DATA SECTION:
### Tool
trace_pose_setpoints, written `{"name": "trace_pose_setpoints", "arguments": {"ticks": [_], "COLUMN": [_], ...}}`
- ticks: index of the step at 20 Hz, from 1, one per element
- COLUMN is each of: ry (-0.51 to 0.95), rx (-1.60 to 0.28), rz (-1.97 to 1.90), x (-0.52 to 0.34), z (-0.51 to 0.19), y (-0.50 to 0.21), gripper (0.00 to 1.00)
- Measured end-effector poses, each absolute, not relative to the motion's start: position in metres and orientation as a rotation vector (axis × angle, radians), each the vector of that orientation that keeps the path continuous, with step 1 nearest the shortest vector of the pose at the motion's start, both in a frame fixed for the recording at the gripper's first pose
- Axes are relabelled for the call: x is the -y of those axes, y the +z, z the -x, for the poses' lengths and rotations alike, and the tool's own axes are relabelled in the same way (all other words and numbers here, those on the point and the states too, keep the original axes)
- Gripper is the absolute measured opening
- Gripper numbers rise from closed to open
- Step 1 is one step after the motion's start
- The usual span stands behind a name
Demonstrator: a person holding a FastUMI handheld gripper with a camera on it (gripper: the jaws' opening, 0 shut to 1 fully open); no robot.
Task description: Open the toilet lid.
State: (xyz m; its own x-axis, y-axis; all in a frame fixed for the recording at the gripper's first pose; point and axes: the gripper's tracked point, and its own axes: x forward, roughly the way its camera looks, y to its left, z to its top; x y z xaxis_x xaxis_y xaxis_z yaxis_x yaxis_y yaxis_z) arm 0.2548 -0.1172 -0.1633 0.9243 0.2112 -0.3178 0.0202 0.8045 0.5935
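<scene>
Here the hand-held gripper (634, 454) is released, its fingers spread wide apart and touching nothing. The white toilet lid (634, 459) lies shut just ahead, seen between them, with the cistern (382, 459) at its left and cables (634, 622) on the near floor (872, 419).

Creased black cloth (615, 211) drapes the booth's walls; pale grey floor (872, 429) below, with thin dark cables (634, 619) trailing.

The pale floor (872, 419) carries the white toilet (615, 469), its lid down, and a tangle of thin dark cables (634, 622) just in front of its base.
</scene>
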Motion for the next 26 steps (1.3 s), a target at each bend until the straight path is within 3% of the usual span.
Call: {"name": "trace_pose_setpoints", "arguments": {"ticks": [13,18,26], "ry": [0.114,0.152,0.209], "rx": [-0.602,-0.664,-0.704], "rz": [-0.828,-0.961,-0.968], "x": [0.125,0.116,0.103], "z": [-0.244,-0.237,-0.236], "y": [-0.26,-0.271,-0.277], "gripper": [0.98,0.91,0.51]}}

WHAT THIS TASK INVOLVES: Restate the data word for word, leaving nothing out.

SOLVED EXERCISE:
### Tool
trace_pose_setpoints, written `{"name": "trace_pose_setpoints", "arguments": {"ticks": [_], "COLUMN": [_], ...}}`
- ticks: index of the step at 20 Hz, from 1, one per element
- COLUMN is each of: ry (-0.51 to 0.95), rx (-1.60 to 0.28), rz (-1.97 to 1.90), x (-0.52 to 0.34), z (-0.51 to 0.19), y (-0.50 to 0.21), gripper (0.00 to 1.00)
- Measured end-effector poses, each absolute, not relative to the motion's start: position in metres and orientation as a rotation vector (axis × angle, radians), each the vector of that orientation that keeps the path continuous, with step 1 nearest the shortest vector of the pose at the motion's start, both in a frame fixed for the recording at the gripper's first pose
- Axes are relabelled for the call: x is the -y of those axes, y the +z, z the -x, for the poses' lengths and rotations alike, and the tool's own axes are relabelled in the same way (all other words and numbers here, those on the point and the states too, keep the original axes)
- Gripper is the absolute measured opening
- Gripper numbers rise from closed to open
- Step 1 is one step after the motion's start
- The usual span stands behind a name
Demonstrator: a person holding a FastUMI handheld gripper with a camera on it (gripper: the jaws' opening, 0 shut to 1 fully open); no robot.
Task description: Open the toilet lid.
State: (xyz m; its own x-axis, y-axis; all in a frame fixed for the recording at the gripper's first pose; point and axes: the gripper's tracked point, and its own axes: x forward, roughly the way its camera looks, y to its left, z to its top; x y z xaxis_x xaxis_y xaxis_z yaxis_x yaxis_y yaxis_z) arm 0.2548 -0.1172 -0.1633 0.9243 0.2112 -0.3178 0.0202 0.8045 0.5935
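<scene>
Here the hand-held gripper (634, 454) is released, its fingers spread wide apart and touching nothing. The white toilet lid (634, 459) lies shut just ahead, seen between them, with the cistern (382, 459) at its left and cables (634, 622) on the near floor (872, 419).

Creased black cloth (615, 211) drapes the booth's walls; pale grey floor (872, 429) below, with thin dark cables (634, 619) trailing.

The pale floor (872, 419) carries the white toilet (615, 469), its lid down, and a tangle of thin dark cables (634, 622) just in front of its base.
</scene>
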Motion for the next 26 steps (1.3 s), a target at each bend until the straight path is within 3% of the usual span.
Call: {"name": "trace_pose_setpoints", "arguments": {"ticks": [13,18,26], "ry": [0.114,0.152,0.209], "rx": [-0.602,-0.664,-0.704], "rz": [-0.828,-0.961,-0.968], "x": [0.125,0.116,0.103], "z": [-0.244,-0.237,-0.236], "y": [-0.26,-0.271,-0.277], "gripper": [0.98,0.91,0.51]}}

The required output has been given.